Your surgery recovery example is weird, because (as you describe it) the nurse came to you and asked you to make a choice with well-defined options (any length of time between “as soon as possible” and “as late as is paid for”) with consequences that were already salient to you. That’s more agenty than “go with whatever the nurse suggests”, but I think most of us can make choices when handed a menu.
Let me take a very stupid example. You want some bylaws written. You look up “how to write bylaws”, and notice there’s a lot to it. You estimate you’ll become able to write bylaws after 200 hours of research. The options that immediately occur to you are:
Research bylaws as much as you are physically able to. This leads to about six hours of learning about bylaws, followed by a daze where you read the same sentence over and over again for ten hours until you can drag yourself into bed, followed by a few entirely unproductive days.
Research bylaws for a couple hours each day, then walk away while you are still fresh. This requires 100 productive days, which, adding days where you have to do something more important and entirely unproductive days, represents about a year. A year later, Patri has written perfectly good bylaws and has started looking for housing and your knowledge is useless.
Chuck non-vital projects like “write bylaws” and focus entirely on becoming more productive. Ten years later, wonder why you haven’t done anything with your life. Drown your crushing sense of failure in whichever drug you determine costs the fewest QALYs.
Think until you find a better option.
Your mental fog is too heavy to decide, so you stretch and stagger into the kitchen for a drink of water. The light bulb needs changed, but your knee and balance are acting up so you save that for later. After a drink, a light snack, and a few minutes forcing yourself into motion, you manage to get yourself to shower. Afterwards, you feel able to think clearly.
I actually find examples like the surgery thing quite frequently in life—the most unusual thing about it may be the way I framed it. I notice options and possibilities and win/win scenarios for making unusual agreements where most people don’t.

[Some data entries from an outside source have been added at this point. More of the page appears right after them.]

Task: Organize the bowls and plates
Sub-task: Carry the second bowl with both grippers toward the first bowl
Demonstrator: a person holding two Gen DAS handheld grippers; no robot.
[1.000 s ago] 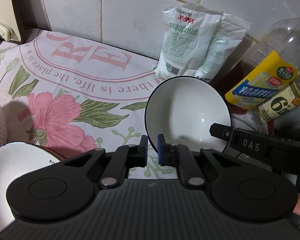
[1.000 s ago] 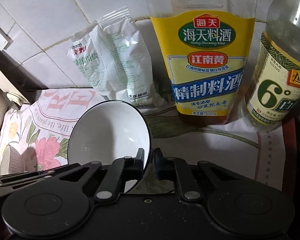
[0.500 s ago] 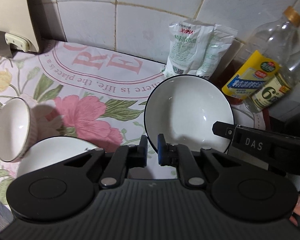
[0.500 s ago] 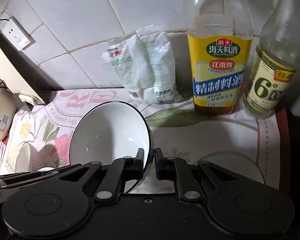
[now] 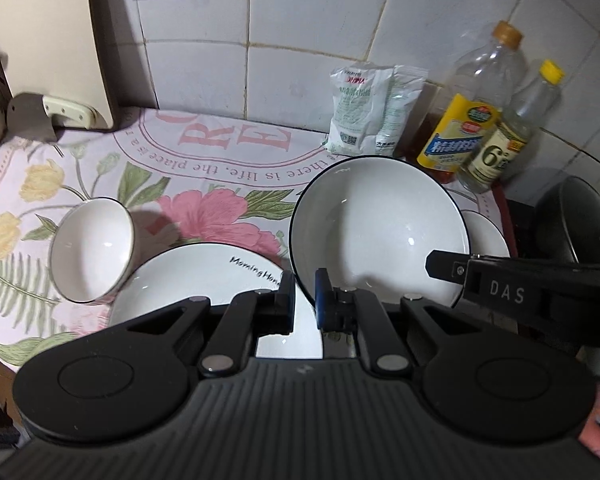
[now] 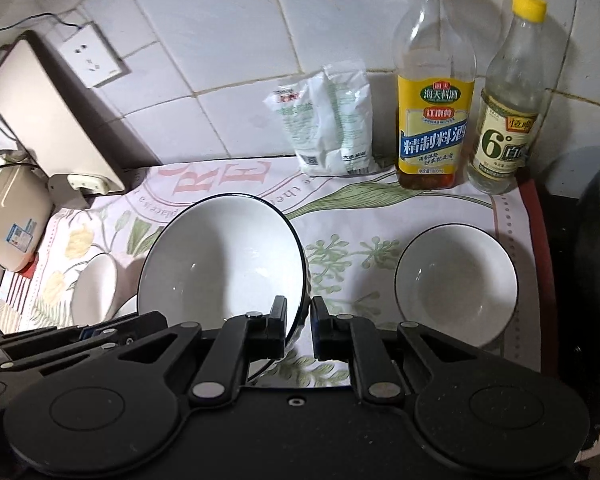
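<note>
A large white bowl with a black rim (image 5: 380,232) (image 6: 224,260) hangs tilted above the flowered cloth, gripped from both sides. My left gripper (image 5: 304,300) is shut on its near left rim. My right gripper (image 6: 300,320) is shut on its right rim, and its black arm (image 5: 500,288) reaches in from the right in the left wrist view. Below lie a white plate with lettering (image 5: 204,280), a small white bowl tipped on its side (image 5: 92,252) (image 6: 96,288), and a second black-rimmed bowl (image 6: 456,284) standing upright on the cloth at the right.
Against the tiled wall stand two bottles (image 6: 432,120) (image 6: 504,120) and a white bag (image 6: 332,120). A cutting board (image 5: 48,40) and a cleaver (image 5: 32,120) lean at the back left. A dark pot (image 5: 572,216) sits beyond the cloth's right edge.
Both grippers have risen and drawn back from the wall with the large bowl between them. The plate, the small bowl and the second bowl have come into view below.
</note>
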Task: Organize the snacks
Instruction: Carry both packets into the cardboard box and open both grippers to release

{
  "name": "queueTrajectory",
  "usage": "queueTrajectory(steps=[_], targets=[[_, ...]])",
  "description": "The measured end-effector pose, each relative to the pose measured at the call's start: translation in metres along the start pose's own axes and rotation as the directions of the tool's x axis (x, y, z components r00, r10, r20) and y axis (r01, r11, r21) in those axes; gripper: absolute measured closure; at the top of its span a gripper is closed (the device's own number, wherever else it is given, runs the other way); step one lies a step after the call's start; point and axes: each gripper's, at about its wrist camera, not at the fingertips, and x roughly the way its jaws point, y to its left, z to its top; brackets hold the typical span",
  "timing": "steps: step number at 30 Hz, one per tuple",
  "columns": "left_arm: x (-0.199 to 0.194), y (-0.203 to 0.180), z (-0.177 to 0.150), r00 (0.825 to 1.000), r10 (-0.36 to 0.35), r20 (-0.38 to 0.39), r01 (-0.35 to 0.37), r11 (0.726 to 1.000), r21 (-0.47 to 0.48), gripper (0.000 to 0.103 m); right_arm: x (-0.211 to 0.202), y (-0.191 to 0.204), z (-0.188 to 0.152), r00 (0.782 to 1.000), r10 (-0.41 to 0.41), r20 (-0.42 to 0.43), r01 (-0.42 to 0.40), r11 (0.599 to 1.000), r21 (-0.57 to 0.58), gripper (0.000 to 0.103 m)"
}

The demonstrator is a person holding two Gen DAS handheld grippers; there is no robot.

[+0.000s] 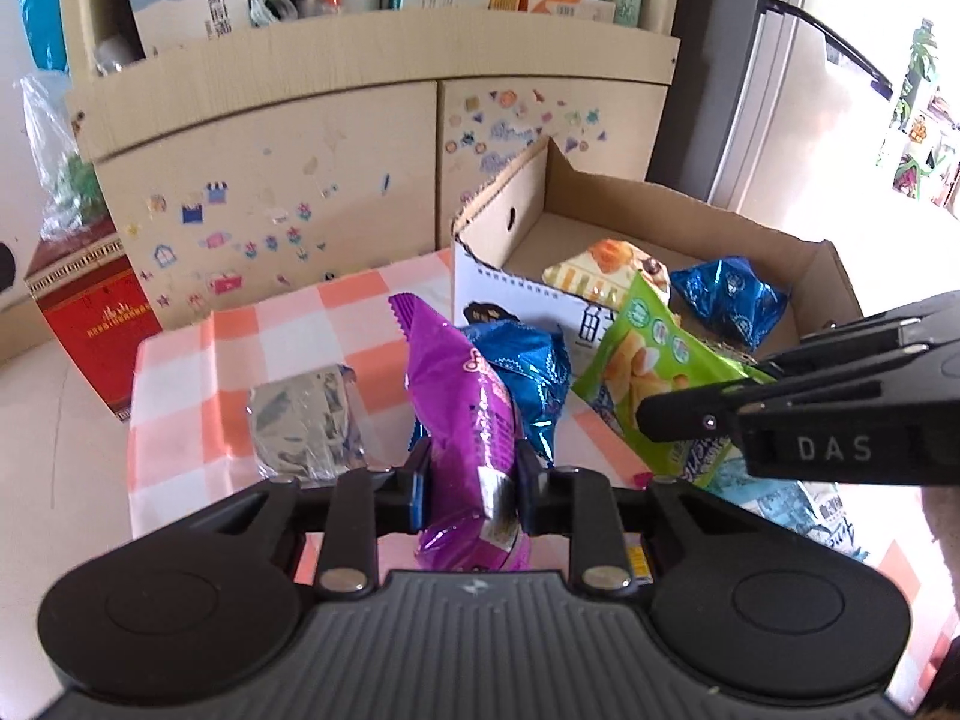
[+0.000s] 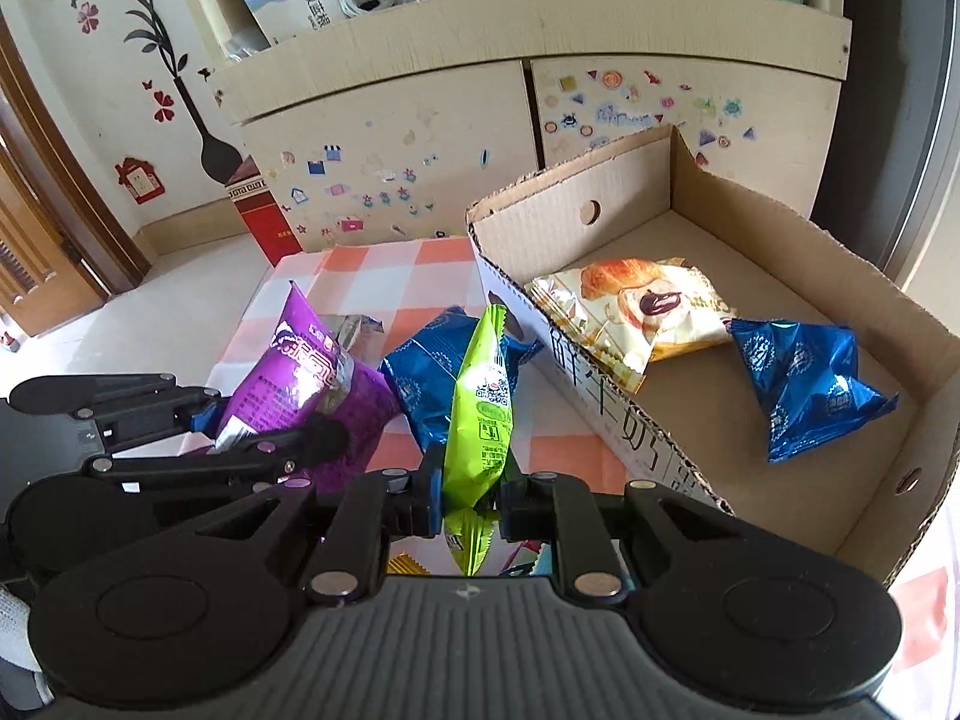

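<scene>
My left gripper [image 1: 471,489] is shut on a purple snack bag [image 1: 462,414] that stands upright between its blue pads. In the right wrist view this purple snack bag [image 2: 312,384] shows at the left with the left gripper [image 2: 264,432] on it. My right gripper [image 2: 471,501] is shut on a green snack bag [image 2: 480,414], held on edge above the checked cloth; the left wrist view shows the same green snack bag [image 1: 654,372] with the right gripper [image 1: 690,420]. A blue snack bag [image 1: 531,378] and a silver packet [image 1: 306,423] lie on the cloth.
An open cardboard box [image 2: 660,180] stands at the right with a bread packet [image 2: 636,312] and another blue bag [image 2: 804,384] inside. A cream cabinet [image 2: 390,138] with stickers stands behind the orange checked table [image 1: 180,408]. More packets lie under the grippers.
</scene>
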Motion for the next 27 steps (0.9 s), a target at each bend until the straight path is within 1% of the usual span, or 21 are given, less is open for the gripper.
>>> queueTrajectory(steps=[3,5,12,17,24,27], targets=[[-0.003,0.001,0.005,1.0,0.009,0.008,-0.009,1.0,-0.011,0.078,-0.002,-0.001,-0.001,1.0,-0.009,0.005,0.009,1.0,0.002,0.082],[-0.007,0.0,0.01,1.0,0.001,0.022,-0.001,1.0,-0.021,0.078,-0.004,-0.002,-0.001,1.0,-0.012,0.012,0.012,1.0,0.0,0.082],[-0.023,-0.013,0.027,0.995,-0.036,0.096,0.037,0.999,-0.013,0.078,-0.019,-0.006,0.002,0.998,-0.016,0.056,0.016,1.0,-0.003,0.082],[-0.028,-0.022,0.032,0.991,-0.031,0.131,0.03,1.0,0.007,0.078,-0.029,-0.008,0.003,0.996,-0.022,0.086,0.023,1.0,-0.017,0.082],[-0.027,-0.029,0.041,0.988,-0.015,0.157,0.014,1.0,0.007,0.078,-0.04,-0.013,0.008,0.991,-0.046,0.123,0.049,0.998,-0.026,0.082],[-0.026,-0.03,0.045,0.986,-0.018,0.165,0.019,1.0,-0.004,0.078,-0.045,-0.015,0.01,0.988,-0.059,0.141,0.063,0.998,-0.024,0.082]])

With the hospital example, I think the nurse just asked me if I wanted to go home, as opposed to giving me a list of options and implications, although I do not have a recording of the conversation.
Regarding more complex examples, depends on things like opportunity cost. One of the first things I would do would be to discuss with Patri and other agents in the group. When you have multiple agents, you can optimize among everyone’s good ideas, and if you cooperate, you don’t end up with situations like case #2 where Patri and I duplicate work.
Your surgery recovery example is weird, because (as you describe it) the nurse came to you and asked you to make a choice with well-defined options (any length of time between “as soon as possible” and “as late as is paid for”) with consequences that were already salient to you. That’s more agenty than “go with whatever the nurse suggests”, but I think most of us can make choices when handed a menu.
Let me take a very stupid example. You want some bylaws written. You look up “how to write bylaws”, and notice there’s a lot to it. You estimate you’ll become able to write bylaws after 200 hours of research. The options that immediately occur to you are:
Research bylaws as much as you are physically able to. This leads to about six hours of learning about bylaws, followed by a daze where you read the same sentence over and over again for ten hours until you can drag yourself into bed, followed by a few entirely unproductive days.
Research bylaws for a couple hours each day, then walk away while you are still fresh. This requires 100 productive days, which, adding days where you have to do something more important and entirely unproductive days, represents about a year. A year later, Patri has written perfectly good bylaws and has started looking for housing and your knowledge is useless.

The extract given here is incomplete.